Where did IBM blow all that smoke?

Posted September 26, 2007 by Brent
Categories: General Test

I am waaaaaaay to busy to be distracted today. There is a release going out on Friday and like usual there is a lot of work to do. So when I got a Dr. Dobb’s e-mail with something that looked somewhat test oriented that pointed me to IBM I went. This paper seemed like it took testing one step farther than record and playback testing as it would try to figure which ‘test case’ you were executing and offer to finish it out for you. The more I read the more I felt like I was reading sci-fi. Then I got to this on page 4 of 4: “Although these are currently unimplemented, we will give a brief overview of some of the possible approaches” I now know where the smoke was getting blown. Wow, good luck with that! I feel like someone from the testing community should say, hey we are working on these problems… and they are real hard to solve.

Should there be a Watir users group in your town?

Posted September 20, 2007 by Brent
Categories: General Test

I think it is time for Austin to get a Watir users group.  Bret Pettichord checked the interest of this about a year ago, the response was good.  It may be even better to start one now.

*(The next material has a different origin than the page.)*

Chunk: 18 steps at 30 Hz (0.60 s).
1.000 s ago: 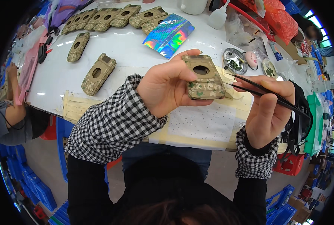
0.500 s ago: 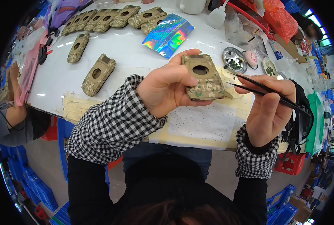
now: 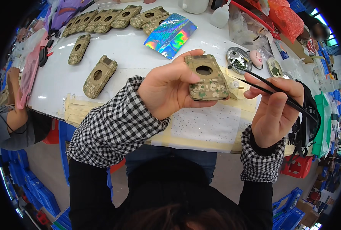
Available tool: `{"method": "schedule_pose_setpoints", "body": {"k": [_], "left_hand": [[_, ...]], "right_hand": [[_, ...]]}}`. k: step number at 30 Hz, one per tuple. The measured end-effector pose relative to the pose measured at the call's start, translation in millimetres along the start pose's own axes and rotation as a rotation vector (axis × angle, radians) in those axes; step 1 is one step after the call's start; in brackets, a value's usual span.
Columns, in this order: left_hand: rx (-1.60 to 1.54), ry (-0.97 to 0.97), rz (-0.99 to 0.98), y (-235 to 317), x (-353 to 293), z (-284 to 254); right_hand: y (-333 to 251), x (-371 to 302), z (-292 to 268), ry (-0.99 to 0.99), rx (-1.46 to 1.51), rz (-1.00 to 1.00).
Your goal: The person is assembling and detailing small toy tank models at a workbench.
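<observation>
In my left hand (image 3: 161, 90) is a camouflage-patterned model tank hull (image 3: 209, 88) with a round hole in its top. The thumb presses on it beside the hole and the fingers wrap underneath. My right hand (image 3: 274, 113) grips black tweezers (image 3: 289, 99), their tips apart, to the right of the hull and just short of a round tin (image 3: 228, 57). Small dark green pieces (image 3: 238, 64) lie in that tin. I cannot make out any piece between the tips.
Two camouflage hulls (image 3: 100, 76) lie on the left, with a row of several more (image 3: 104, 21) along the back. A shiny holographic pouch (image 3: 170, 36) lies beyond my left hand. White dotted paper (image 3: 207, 124) is at the front. A squeeze bottle (image 3: 220, 17) stands behind.
The tweezers' tips have moved slightly away from the hull, up toward the round tin. My left hand and the hull have barely shifted.
</observation>
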State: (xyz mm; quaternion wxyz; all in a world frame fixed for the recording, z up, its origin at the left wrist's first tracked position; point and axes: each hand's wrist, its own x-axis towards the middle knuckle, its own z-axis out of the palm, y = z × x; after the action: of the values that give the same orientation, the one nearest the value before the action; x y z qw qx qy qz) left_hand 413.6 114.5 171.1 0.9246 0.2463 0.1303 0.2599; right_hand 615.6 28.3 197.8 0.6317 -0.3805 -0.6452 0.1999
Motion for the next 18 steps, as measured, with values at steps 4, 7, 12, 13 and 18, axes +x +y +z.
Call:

In the last year I have seen some great advances of what to do with Watir to help people really take this technology and start writing practical tests very quickly.  Last week Hugh McGowan and Rafael Torres showed off a flexible data driven test system that made each row or column of a worksheet into a set of Rspec tests.  This was open source software on ruby forge.  Then shortly after that Mark Anderson used this to write a data drive test to hit google given search terms to verify the expected top url.  This code should be on the same ruby forge site now.  The demo was quick and impressive.
With this advances I saw someone ask a question on the Austin Watir mailing list how to install Watir on their system.  There was a quick answer.  The Wati-general mailing list is very busy these day with advanced and newb questions.

Now seems to be a good time to get an organized Watir group set up in Austin.  I would also like the idea of exporting our presentations (an importing as well) to user groups in other cities to get things moving that way as well.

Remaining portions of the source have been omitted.